=== Information shown ===
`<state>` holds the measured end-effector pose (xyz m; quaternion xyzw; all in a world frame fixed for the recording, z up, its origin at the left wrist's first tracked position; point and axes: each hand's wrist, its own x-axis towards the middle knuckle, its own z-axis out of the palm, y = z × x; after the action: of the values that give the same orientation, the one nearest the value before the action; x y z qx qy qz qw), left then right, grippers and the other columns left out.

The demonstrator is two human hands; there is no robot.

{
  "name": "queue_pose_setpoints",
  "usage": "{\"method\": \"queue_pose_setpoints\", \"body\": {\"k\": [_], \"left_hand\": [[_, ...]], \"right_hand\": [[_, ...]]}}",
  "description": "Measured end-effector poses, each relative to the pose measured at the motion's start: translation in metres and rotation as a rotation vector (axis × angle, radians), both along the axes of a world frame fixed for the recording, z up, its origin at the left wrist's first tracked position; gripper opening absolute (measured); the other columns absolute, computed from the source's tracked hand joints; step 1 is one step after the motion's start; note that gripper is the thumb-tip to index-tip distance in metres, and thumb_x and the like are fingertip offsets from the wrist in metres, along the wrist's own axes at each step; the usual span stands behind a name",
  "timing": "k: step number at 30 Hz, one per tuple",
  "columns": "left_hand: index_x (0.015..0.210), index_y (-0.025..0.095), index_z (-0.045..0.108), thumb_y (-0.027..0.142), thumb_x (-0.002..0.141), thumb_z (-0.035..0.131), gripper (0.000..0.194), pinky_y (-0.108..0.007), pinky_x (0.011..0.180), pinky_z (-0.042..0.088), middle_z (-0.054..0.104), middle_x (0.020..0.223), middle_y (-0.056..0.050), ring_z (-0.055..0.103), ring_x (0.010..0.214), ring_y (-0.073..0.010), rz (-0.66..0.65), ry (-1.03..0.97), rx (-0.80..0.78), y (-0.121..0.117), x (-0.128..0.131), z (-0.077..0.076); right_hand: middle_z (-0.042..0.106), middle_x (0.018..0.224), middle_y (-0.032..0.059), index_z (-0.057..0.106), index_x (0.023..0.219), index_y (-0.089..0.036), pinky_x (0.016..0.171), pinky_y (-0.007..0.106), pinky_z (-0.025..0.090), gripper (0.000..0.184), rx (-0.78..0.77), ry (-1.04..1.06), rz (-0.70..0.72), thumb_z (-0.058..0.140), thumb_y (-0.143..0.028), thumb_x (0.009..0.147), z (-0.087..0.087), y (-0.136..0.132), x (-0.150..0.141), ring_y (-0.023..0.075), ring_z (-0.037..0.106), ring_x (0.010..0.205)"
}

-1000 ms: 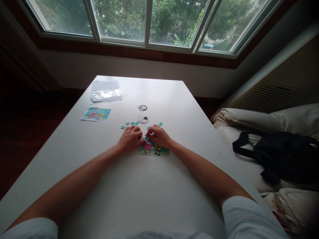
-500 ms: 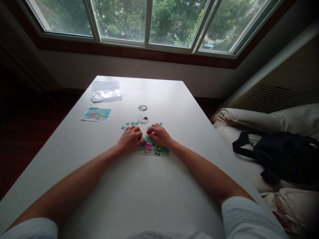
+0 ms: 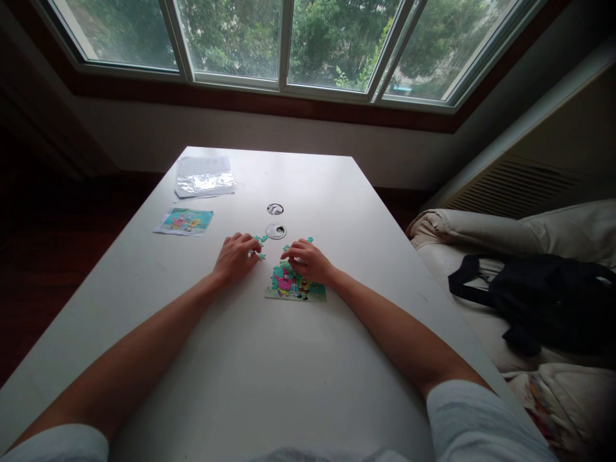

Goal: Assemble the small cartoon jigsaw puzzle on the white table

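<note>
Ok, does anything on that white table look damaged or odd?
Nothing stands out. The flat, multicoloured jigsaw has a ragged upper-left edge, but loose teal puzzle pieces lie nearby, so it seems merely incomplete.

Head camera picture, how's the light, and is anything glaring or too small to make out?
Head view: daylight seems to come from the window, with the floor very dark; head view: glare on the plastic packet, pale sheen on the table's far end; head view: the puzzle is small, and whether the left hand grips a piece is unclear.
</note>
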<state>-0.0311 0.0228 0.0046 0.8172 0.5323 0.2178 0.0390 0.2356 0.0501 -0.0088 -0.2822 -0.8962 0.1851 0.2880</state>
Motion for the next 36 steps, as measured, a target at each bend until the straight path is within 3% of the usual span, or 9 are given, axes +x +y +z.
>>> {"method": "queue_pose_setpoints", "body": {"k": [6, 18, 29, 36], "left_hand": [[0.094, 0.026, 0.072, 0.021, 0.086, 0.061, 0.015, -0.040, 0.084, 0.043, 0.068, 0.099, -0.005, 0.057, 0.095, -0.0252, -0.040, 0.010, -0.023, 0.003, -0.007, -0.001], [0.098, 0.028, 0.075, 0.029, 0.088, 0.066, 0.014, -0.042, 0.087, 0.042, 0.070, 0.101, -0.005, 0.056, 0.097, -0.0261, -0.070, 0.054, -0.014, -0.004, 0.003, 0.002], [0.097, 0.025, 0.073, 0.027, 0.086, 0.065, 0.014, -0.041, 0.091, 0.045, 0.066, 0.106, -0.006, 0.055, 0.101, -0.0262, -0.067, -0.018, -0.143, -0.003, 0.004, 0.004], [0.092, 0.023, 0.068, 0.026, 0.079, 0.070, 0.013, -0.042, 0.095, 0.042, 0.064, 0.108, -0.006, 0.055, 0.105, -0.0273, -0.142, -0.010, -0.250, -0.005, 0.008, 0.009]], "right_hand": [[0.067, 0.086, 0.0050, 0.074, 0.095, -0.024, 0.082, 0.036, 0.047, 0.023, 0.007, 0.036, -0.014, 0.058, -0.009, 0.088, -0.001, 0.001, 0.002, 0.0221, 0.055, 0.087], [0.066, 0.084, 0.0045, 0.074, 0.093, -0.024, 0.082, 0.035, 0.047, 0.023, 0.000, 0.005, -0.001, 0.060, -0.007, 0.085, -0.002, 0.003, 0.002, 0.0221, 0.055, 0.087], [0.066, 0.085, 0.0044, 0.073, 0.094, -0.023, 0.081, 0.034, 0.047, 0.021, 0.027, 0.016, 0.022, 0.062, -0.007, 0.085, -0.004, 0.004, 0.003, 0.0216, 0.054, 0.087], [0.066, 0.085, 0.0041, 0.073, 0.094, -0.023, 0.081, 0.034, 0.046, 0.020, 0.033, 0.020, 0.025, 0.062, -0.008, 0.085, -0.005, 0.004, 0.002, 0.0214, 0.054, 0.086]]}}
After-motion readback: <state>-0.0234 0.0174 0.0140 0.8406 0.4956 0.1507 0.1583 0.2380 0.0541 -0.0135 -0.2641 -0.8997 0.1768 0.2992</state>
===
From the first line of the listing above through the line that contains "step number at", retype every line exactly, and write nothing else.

◆ Solution:
`<state>` holds the measured end-effector pose (xyz m; quaternion xyzw; all in a world frame fixed for the recording, z up, its origin at the left wrist's first tracked position; point and axes: each hand's wrist, its own x-axis towards the middle knuckle, its own z-axis out of the palm, y = z × x; after the action: of the values that give the same orientation, the one nearest the value before the action; x y z qx qy qz qw), left then right, grippers and the other columns left out.

The demonstrator is two human hands; there is no robot.

{
  "name": "queue_pose_setpoints",
  "usage": "{\"method\": \"queue_pose_setpoints\", \"body\": {\"k\": [_], \"left_hand\": [[_, ...]], \"right_hand\": [[_, ...]]}}",
  "description": "Measured end-effector poses, each relative to the pose measured at the motion's start: translation in metres and rotation as a rotation vector (axis × angle, radians), both along the axes of a world frame fixed for the recording, z up, its origin at the left wrist's first tracked position; gripper opening absolute (measured); the other columns absolute, computed from the source's tracked hand joints; step 1 is one step after the motion's start; note that gripper is the thumb-tip to index-tip distance in metres, and thumb_x and the like are fingertip offsets from the wrist in metres, along the wrist's own axes at each step; the usual span stands behind a name",
  "timing": "k: step number at 30 Hz, one per tuple",

No additional output will be given.